Live-In Domestic Service Employees.  Live-in domestic service workers who reside in the employer’s home permanently or for an extended period of time and are employed by an individual, family, or household are exempt from overtime pay, although they must be paid at least the federal minimum wage for all hours worked.  Live-in domestic service workers who are solely or jointly employed by a third party must be paid at least the federal minimum wage and overtime pay for all hours worked by that third party employer.  Employers of live-in domestic service workers may enter into agreements to exclude certain time from compensable hours worked, such as sleep time, meal time, and other periods of complete freedom from work duties.  If the sleep time, meal period or other periods of free time are interrupted by a call to duty, the interruptions must be counted as hours worked.  Under the final rule, employers must maintain accurate records of hours worked by live-in domestic service workers.  Employers may require the live-in domestic service employees to record their hours worked and to submit records to employers.

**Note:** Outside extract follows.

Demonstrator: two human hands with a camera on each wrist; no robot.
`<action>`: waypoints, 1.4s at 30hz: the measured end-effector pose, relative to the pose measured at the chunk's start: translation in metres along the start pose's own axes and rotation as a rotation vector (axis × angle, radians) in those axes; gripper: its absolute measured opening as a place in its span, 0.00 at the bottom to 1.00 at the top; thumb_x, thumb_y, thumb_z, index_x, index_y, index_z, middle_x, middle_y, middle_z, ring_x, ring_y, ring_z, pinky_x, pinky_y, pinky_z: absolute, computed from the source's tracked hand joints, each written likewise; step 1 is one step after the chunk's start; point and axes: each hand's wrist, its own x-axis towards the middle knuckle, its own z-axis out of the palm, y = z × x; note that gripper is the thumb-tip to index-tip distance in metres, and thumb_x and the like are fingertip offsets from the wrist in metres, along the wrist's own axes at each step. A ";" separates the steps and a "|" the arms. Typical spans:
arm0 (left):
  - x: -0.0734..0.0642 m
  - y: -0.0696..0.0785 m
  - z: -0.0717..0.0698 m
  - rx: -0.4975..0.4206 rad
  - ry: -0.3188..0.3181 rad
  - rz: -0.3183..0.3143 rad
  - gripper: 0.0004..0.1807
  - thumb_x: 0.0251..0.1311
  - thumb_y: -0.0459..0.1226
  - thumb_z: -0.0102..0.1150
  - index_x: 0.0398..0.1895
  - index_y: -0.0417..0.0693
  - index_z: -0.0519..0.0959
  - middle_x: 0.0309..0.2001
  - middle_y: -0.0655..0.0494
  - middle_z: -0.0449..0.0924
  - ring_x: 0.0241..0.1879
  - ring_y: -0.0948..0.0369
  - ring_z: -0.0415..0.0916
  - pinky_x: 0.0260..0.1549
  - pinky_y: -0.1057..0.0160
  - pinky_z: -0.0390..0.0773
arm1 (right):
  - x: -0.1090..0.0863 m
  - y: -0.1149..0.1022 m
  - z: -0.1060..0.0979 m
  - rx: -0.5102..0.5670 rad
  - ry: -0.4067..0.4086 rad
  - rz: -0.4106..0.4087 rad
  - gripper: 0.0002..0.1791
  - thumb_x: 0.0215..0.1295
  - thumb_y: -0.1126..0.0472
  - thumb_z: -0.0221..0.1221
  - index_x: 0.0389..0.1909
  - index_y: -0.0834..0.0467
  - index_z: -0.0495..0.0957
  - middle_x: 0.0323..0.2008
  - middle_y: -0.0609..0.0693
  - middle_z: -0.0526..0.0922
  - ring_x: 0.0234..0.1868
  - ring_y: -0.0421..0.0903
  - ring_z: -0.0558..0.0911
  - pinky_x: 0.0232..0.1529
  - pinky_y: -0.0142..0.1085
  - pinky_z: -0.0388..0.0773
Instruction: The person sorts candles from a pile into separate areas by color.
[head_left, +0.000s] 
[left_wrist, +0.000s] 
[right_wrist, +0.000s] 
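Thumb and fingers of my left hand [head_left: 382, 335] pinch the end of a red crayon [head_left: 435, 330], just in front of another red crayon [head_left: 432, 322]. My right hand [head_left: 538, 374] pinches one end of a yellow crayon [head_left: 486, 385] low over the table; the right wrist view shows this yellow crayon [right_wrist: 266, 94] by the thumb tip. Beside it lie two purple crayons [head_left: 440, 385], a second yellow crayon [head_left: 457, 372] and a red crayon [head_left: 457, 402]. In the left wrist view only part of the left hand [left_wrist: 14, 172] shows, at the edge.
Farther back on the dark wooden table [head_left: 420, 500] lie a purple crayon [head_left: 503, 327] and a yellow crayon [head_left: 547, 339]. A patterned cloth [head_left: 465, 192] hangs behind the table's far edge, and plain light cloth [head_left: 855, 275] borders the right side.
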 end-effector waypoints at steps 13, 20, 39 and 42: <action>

Third Party Employers.  According to the final rule, third party employers of direct care workers, such as home care staffing agencies, are not permitted to claim either the exemption for companionship services or the exemption for live-in domestic service employees.  Third party employers may not claim either exemption even when employees are jointly employed by third party employers and individuals, families, and households using the services.  Individuals, families, and households may claim applicable exemptions.  Consequently, if there is a third party employer, the individual, family, or household will not be liable for unpaid wages under the FLSA, provided the requirements of an application exemption are met.

Paid Family or Household Members in Certain Medicaid-Funded and Certain Other Publicly Funded Programs Offering Home Care Services.  According to DOL, the FLSA does not necessarily require that once families or household members are paid to provide some home care services that all care provided by that family or household member is part of the employment relationship. If applicable, DOL will not consider a family or household with a pre-existing close personal relationship with the consumer to be employed beyond a written agreement developed with the involvement and approval of the program and the consumer or consumer’s representative, usually called a plan of care, that reasonably defines and limits the hours for which paid home care services will be provided.

Private duty agencies certainly have their work cut out for them over the next few months!